Prenant en compte les dispositions du I. de l’article 47 de la loi n° 2025-268 du 24 mars 2025 d’orientation pour la souveraineté alimentaire et le renouvellement des générations en agriculture, ainsi que celles du I.2°), du II. et du III. de l’article 3 de la loi n° 2025-794 du 11 août 2025 visant à lever les contraintes à l’exercice du métier d’agriculteur, le décret modifie la nomenclature des installations classées pour la protection de l’environnement (ICPE) par un décret en Conseil d’Etat.
Le décret introduit un régime ICPE d’enregistrement pour les élevages de volailles et de porc relevant du champ d’application de la directive sur les émissions industrielles modifiée en 2024 (rubrique 3660), et modifie les seuils de cette rubrique afin de soumettre à autorisation les seuls élevages relevant de la directive sur l’évaluation environnementale systématique des projets.
Par ailleurs, le décret relève les seuils applicables aux élevages bovins afin de soumettre au régime ICPE de déclaration des élevages précédemment soumis au régime de l’enregistrement.

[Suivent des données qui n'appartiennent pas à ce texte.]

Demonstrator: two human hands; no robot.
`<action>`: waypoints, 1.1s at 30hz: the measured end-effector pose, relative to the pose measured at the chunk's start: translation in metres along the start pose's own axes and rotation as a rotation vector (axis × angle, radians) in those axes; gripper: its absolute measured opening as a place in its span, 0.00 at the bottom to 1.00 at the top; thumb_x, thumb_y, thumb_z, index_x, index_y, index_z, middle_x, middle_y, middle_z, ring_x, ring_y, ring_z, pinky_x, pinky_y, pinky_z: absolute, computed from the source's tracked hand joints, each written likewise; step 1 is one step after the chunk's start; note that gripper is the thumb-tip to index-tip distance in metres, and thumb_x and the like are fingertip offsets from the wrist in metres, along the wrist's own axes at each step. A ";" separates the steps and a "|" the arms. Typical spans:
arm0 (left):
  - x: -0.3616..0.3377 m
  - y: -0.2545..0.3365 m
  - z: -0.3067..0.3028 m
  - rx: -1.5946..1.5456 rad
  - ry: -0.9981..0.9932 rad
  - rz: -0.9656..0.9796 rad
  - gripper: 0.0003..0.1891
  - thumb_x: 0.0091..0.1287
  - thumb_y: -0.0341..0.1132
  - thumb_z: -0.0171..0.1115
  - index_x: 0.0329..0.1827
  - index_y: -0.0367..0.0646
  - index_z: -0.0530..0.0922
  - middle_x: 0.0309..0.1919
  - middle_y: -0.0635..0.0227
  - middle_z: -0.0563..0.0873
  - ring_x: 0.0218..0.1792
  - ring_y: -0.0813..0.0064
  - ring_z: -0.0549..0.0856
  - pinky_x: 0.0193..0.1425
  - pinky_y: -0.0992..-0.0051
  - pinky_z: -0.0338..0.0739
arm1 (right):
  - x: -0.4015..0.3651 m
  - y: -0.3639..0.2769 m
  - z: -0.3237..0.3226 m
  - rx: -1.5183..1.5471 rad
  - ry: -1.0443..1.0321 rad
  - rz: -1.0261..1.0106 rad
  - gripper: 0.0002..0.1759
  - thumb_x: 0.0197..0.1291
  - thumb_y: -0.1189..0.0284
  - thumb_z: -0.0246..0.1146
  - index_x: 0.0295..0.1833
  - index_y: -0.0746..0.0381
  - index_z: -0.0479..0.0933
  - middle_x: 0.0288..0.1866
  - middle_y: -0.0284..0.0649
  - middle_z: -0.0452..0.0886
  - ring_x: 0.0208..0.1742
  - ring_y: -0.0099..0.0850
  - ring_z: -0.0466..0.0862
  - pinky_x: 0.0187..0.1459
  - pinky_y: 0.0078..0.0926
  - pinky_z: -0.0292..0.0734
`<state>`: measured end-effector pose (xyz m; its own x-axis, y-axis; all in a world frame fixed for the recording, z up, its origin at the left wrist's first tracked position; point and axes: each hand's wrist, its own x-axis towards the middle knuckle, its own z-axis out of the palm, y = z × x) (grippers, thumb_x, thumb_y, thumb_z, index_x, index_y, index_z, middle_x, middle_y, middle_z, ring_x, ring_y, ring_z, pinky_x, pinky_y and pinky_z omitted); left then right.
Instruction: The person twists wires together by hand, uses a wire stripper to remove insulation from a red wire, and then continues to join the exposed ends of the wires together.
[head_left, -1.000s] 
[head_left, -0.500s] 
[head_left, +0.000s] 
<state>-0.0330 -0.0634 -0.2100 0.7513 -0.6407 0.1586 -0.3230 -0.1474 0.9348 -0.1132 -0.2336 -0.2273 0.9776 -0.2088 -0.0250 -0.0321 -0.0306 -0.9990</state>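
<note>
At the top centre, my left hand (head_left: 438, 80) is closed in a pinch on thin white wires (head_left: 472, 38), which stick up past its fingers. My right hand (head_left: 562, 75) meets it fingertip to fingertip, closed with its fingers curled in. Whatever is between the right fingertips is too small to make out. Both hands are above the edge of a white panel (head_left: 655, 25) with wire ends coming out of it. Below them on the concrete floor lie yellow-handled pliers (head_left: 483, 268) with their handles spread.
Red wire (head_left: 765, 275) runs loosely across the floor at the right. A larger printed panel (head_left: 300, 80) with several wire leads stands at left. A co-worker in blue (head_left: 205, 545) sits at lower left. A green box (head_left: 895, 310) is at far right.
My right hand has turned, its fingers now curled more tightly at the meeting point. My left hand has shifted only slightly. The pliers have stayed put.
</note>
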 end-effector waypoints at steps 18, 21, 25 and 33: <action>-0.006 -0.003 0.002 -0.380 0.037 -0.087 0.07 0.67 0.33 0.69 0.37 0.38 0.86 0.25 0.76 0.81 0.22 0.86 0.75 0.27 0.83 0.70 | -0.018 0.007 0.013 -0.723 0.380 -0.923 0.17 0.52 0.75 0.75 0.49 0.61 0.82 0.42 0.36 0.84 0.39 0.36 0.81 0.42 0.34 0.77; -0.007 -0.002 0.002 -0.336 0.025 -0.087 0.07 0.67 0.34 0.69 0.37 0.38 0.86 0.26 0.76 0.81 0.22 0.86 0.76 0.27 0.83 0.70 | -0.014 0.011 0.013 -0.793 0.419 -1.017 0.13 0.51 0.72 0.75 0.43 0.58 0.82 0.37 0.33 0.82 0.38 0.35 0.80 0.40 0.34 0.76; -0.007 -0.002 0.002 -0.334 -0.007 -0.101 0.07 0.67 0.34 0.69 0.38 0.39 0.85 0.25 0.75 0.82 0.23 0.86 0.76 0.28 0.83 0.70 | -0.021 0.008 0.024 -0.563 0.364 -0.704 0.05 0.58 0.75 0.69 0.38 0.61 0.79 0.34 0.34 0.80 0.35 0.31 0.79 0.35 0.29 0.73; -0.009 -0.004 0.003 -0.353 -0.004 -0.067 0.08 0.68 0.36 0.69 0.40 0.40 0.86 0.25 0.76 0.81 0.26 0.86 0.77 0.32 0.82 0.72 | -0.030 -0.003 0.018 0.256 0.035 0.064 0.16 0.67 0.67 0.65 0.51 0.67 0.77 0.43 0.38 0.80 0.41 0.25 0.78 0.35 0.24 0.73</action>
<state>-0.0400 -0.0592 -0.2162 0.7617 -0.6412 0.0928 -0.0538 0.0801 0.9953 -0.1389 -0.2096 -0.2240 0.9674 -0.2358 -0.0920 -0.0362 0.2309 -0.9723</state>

En outre, le décret modifie la rubrique ICPE relative aux élevages de chiens pour exclure du décompte définissant le régime de police applicable à cette rubrique les chiens en action de protection de troupeau détenus par des opérateurs détenant des bovins, ovins, caprins, porcins au sens de l’arrêté du 30 juillet 2014 relatif à l’enregistrement des exploitations et des détenteurs.

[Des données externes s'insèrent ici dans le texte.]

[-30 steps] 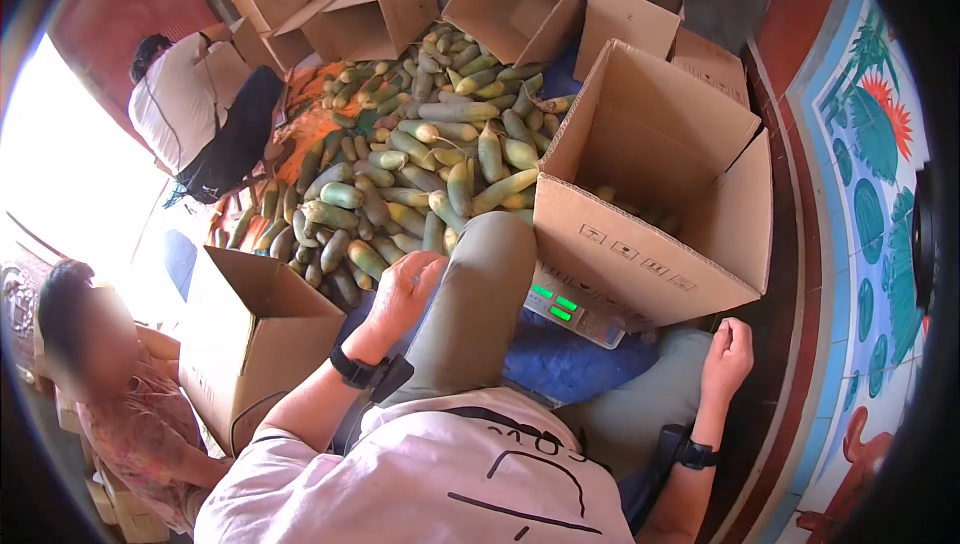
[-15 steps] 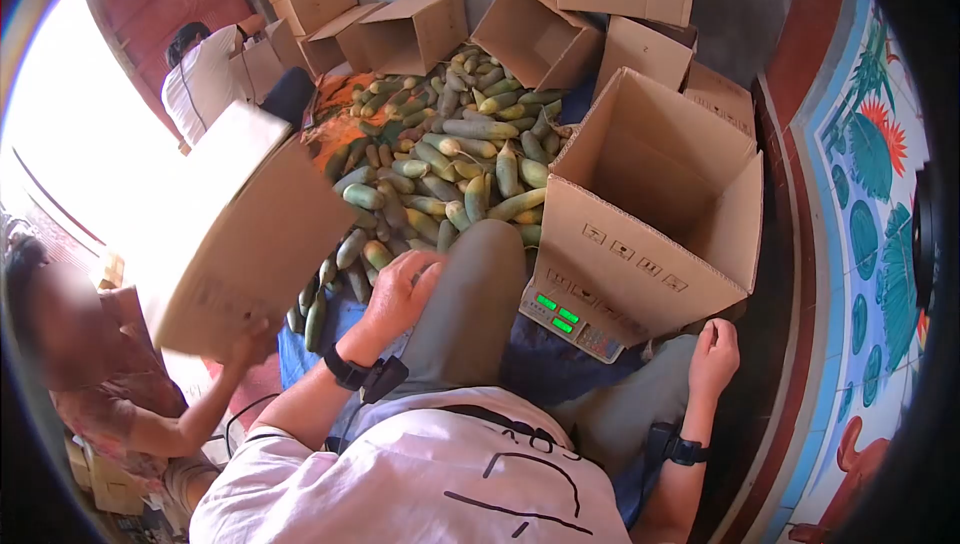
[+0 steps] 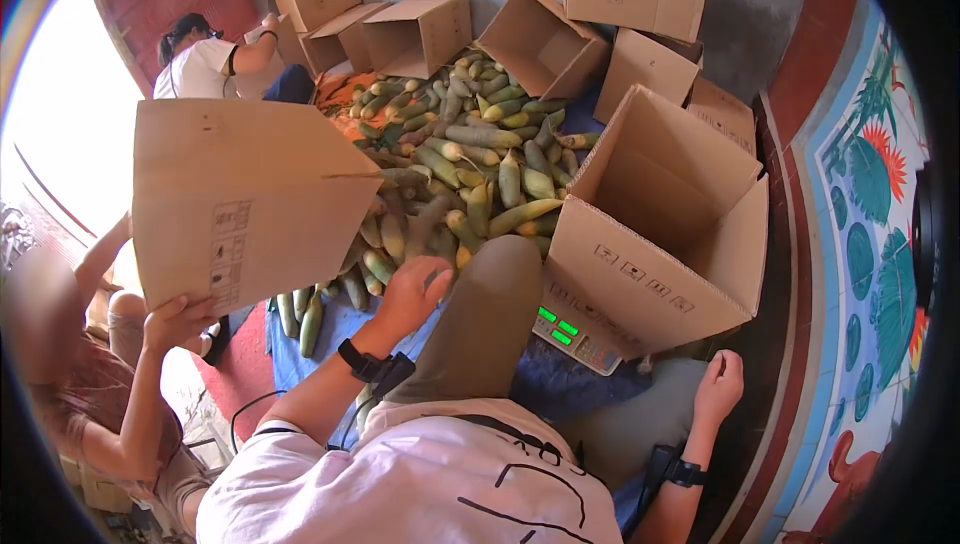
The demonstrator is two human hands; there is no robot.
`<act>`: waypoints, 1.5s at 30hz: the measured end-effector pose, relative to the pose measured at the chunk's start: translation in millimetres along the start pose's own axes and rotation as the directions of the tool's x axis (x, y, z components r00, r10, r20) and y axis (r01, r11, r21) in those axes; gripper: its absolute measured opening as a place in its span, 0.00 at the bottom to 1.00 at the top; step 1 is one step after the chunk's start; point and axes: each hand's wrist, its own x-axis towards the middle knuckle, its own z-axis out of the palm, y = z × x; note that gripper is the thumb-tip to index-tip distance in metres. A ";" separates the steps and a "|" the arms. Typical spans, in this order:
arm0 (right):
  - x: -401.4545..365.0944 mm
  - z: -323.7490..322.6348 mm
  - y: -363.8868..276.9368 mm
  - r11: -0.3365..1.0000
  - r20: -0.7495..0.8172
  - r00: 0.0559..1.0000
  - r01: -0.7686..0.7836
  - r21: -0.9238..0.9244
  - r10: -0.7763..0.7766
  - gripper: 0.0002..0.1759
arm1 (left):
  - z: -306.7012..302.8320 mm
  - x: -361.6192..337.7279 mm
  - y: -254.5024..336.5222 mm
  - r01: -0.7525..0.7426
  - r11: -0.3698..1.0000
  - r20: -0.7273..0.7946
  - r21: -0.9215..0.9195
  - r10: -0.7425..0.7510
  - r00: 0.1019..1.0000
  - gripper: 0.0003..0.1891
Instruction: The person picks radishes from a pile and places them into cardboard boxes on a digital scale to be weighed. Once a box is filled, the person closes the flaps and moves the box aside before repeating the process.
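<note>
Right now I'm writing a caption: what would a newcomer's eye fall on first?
Probably the heap of long green vegetables across the middle of the view. Right of it stands an open carton, a scale glowing green at its foot. At left, a co-worker holds up another carton.

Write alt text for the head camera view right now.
A person sits, left hand and right hand near their knees, before a heap of green vegetables. An open box stands on a scale; at left, a co-worker holds another box.
</note>
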 end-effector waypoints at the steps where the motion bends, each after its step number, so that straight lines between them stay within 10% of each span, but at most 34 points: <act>1: -0.2 -0.5 -1.6 1.000 -0.002 1.000 -0.014 -0.003 0.014 0.06 | 0.0 1.5 -5.3 -0.019 0.998 -0.004 0.052 0.019 1.000 0.10; 10: -0.6 2.3 8.3 0.999 -0.003 1.000 -0.001 -0.039 0.001 0.07 | 15.7 -1.0 -74.7 0.192 0.979 0.005 0.073 -0.193 0.981 0.12; 16: 8.7 2.6 53.2 0.828 0.089 0.919 -0.385 0.407 0.384 0.13 | 17.4 35.6 -52.4 0.329 0.944 0.122 -0.040 -0.322 0.939 0.15; 23: 70.7 -15.9 64.7 0.580 0.211 0.822 -0.531 0.617 0.528 0.30 | 31.7 107.9 -6.3 0.031 0.985 0.133 -0.169 -0.008 0.991 0.15; 27: 121.6 -24.7 15.2 0.579 0.399 0.790 -0.613 0.538 0.465 0.40 | 40.6 158.0 35.3 -0.074 0.942 0.137 -0.326 0.124 0.983 0.17; 30: 146.4 -10.0 19.3 0.641 0.470 0.822 -0.555 0.530 0.323 0.30 | 53.5 194.8 62.9 -0.090 0.922 0.234 -0.376 0.188 0.954 0.20; 45: 187.1 3.6 26.6 0.845 0.657 0.698 -0.507 0.171 0.286 0.19 | 97.1 267.8 119.3 -0.072 0.991 0.738 0.112 -0.035 0.674 0.16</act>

Le décret prévoit des dates d’entrée en vigueur spécifiques pour certaines de ces dispositions.
Commentaires
- ces animaux en si grand nombre sont des élevages hors-sol, ce qui implique importation de nourriture, parfois de l’autre bout de la planète, traitement de quantités énormes de fientes ou lisiers, mouvements de camions pour amener les animaux puis les envoyer à l’abattoir
- en élevage hors-sol, les animaux sont en permanence en claustration dans des bâtiments. on parle de bien-être animal, c’est impossible dans ces conditions. Les animaux ne sont plus vus comme des animaux, mais comme des bandes qui doivent produire
- avec une telle concentration, on est aussi dans la spécialisation entre naisseurs, engraisseurs avec des transports stressants pour les animaux, et générateurs de trafic routier en camions.

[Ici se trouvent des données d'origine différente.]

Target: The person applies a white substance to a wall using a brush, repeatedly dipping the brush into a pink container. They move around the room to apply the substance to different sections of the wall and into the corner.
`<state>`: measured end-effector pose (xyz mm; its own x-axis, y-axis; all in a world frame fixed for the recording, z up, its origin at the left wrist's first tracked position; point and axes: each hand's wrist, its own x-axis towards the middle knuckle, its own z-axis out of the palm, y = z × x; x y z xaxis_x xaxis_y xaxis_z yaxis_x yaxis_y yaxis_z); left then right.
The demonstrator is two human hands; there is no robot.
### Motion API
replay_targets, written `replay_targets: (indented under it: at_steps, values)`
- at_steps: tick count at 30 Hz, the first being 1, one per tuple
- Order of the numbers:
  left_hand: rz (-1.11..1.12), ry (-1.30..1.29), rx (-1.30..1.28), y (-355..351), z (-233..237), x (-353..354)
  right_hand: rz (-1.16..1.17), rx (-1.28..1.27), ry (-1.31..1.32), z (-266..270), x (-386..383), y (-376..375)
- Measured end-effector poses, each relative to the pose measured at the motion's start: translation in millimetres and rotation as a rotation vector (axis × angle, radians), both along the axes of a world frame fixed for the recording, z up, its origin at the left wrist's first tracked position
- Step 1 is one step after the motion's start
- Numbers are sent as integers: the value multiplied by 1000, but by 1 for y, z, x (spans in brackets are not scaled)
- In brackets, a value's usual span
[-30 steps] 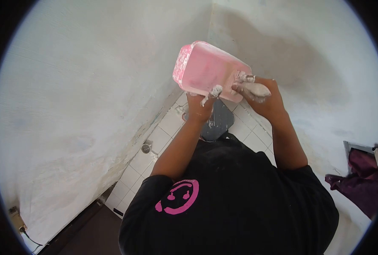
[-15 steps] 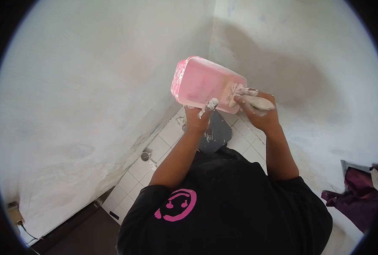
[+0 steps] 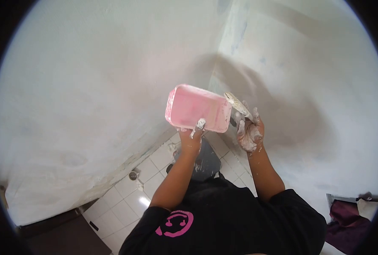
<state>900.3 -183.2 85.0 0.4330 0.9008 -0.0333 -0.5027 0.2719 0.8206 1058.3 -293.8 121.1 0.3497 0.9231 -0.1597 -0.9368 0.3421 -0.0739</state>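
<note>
Tool (image 3: 238, 104) had just lifted out of the pink container (image 3: 191, 105) to beside its rim, apparently pausing work inside. The right hand (image 3: 252, 135) pinched the tool between its fingers; the left hand (image 3: 191, 139) clamped the container mid-air.

The tool (image 3: 238, 105) comes out of the pink tub (image 3: 189, 105).
The right hand (image 3: 251, 135), a moment ago over the tub's near end with the tool inside, is now beside it, its white-smeared palm turned up and the tool angled above the fingers; the tub sits lower in view.
</note>
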Motion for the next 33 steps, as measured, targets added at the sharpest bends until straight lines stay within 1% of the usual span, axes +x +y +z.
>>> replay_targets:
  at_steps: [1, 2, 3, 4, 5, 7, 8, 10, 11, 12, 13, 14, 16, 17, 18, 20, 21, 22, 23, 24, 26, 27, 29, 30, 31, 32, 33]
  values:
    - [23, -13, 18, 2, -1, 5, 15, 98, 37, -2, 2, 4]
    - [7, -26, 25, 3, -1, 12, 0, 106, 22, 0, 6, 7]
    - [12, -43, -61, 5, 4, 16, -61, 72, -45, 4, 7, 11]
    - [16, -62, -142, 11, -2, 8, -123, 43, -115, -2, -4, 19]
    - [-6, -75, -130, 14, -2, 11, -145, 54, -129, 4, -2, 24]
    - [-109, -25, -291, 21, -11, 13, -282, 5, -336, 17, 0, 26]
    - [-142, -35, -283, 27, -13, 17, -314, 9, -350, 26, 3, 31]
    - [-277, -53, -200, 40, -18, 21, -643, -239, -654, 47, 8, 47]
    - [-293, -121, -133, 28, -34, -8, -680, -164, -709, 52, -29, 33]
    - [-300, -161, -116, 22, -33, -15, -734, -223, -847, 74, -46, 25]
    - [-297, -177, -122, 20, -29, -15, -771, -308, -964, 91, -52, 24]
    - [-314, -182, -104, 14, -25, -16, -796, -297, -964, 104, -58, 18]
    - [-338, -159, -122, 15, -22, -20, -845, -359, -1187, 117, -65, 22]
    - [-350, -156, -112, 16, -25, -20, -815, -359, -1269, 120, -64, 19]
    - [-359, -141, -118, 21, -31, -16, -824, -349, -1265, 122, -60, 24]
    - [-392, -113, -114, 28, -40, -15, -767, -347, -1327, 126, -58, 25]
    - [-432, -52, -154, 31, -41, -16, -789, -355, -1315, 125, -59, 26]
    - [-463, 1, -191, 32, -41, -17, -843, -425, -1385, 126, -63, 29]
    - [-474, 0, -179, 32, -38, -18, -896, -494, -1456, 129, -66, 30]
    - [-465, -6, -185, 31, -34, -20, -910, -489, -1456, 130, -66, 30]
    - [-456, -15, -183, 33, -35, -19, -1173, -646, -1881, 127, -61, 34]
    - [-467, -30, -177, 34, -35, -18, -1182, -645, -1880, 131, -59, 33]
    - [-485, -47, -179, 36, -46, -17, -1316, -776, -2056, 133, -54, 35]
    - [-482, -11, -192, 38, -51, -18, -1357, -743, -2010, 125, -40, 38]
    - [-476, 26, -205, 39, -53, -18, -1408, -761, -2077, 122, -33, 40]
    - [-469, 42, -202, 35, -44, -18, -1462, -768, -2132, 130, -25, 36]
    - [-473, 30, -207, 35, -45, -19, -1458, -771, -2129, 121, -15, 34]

- ces concentrations sont des foyers idéaux de contamination et de propagation de maladies et épizooties. Les abattages massifs comme moyens de prophylaxie accroissent la détresse des agriculteurs
- qui dit élevage intensif et massif dit intégration. Les éleveurs sont à la merci des industriels de la transformation, supportent tous les risques financiers et n’ont aucune latitude de choix dans leur façon de travailler. Les gains sont minimes et sous le contrôle des intégrateurs. L’augmentation de la taille des élevages les rendra encore plus dépendants des industriels ou coopératives intégrateurs.trices et ne résoudra en rien la question légitime d’une rémunération juste du travail des éleveurs. Voici une partie des raisons qui motivent mon opposition à ce décret.